Muchas cosas se han aprendido, además de ingeniería aeronáutica, en la exploración del espacio, algunas de las cuales se exponen a continuación. En la Tierra se tiene mayor exactitud en la meteorología y mayor conocimiento de las capas ionizadas, además se sabe que ¡tiene forma de pera!, ya que la distancia del centro al polo norte es más grande que al polo sur. El espacio interplanetario está casi vacío, la cantidad de materia que contiene supone algo así como dispersar las partículas que constituyen un mililitro de agua en el volumen de un cubo de siete kilómetro de arista, pero en él también hay campos gravitatorios y electromagnéticos, rayos cósmicos procedentes de otras estrellas, ‘viento solar’ (partículas emitidas por el Sol que viajan a unos 500 kilómetros por segundo), y muchos menos meteoritos de los que se temía. La Luna es coetánea de la Tierra, sus rocas son similares a las nuestras, tiene un campo magnético pequeño incapaz de atrapar partículas del viento solar para formar una ionosfera. En Marte hay dióxido de carbono condensado y en Venus nubes a 540ºC. Se ha estudiado y fotografiado la gran mancha roja de Júpiter y se sabe que Io, como la Tierra, tiene actividad volcánica.
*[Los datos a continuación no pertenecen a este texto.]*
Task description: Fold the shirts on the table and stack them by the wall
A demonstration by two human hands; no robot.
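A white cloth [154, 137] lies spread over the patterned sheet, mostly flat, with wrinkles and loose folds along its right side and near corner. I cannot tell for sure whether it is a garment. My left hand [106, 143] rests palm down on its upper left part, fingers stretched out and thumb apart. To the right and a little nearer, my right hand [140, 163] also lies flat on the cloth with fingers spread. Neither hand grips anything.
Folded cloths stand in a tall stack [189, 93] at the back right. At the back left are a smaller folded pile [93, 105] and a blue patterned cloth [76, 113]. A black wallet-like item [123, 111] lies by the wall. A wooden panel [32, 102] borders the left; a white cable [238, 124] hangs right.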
El conocido físico inglés Freeman Dyson, profesor en la Universidad de Princeton, es muy crítico con las misiones planetarias, de las que dice que no han causado ninguna revolución científica. En su opinión, es preferible una serie de misiones modestas como las del IUE (Explorador Internacional Ultravioleta) o del IRAS (Satélite de Astronomía Infrarroja) que una gran misión con un objetivo ambicioso y un costo elevado, como la Viking, lanzada para buscar una vida inexistente en Marte. Un avance importante en el conocimiento científico lo consiguió la astronomía de rayos X, puesta en funcionamiento con los relativamente baratos cohetes sonda, al poner de manifiesto la naturaleza cataclísmica del Universo. Y aún más: en las mismas fechas en que los astronautas trajeron unas muestras poco espectaculares de la Luna, cayó sobre México un meteorito, más grande que todas las piedras lunares, que proporcionó prácticamente gratis datos anteriores a la formación del sistema solar. Dyson aboga por la construcción y empleo de conjuntos radioastronómicos y radioópticos a base de unidades sencillas, de prestaciones superiores al oneroso Hubble, que es de vidrio, una tecnología de siglos anteriores, y que además es defectuoso. También defiende el uso de micronaves que pesaran alrededor de un kilogramo, con lo que se abarataría el costo del lanzamiento; para construirlas habría que miniaturizar sensores, instrumentos de navegación, sistemas de comunicación, antenas… elementos que se pueden conseguir.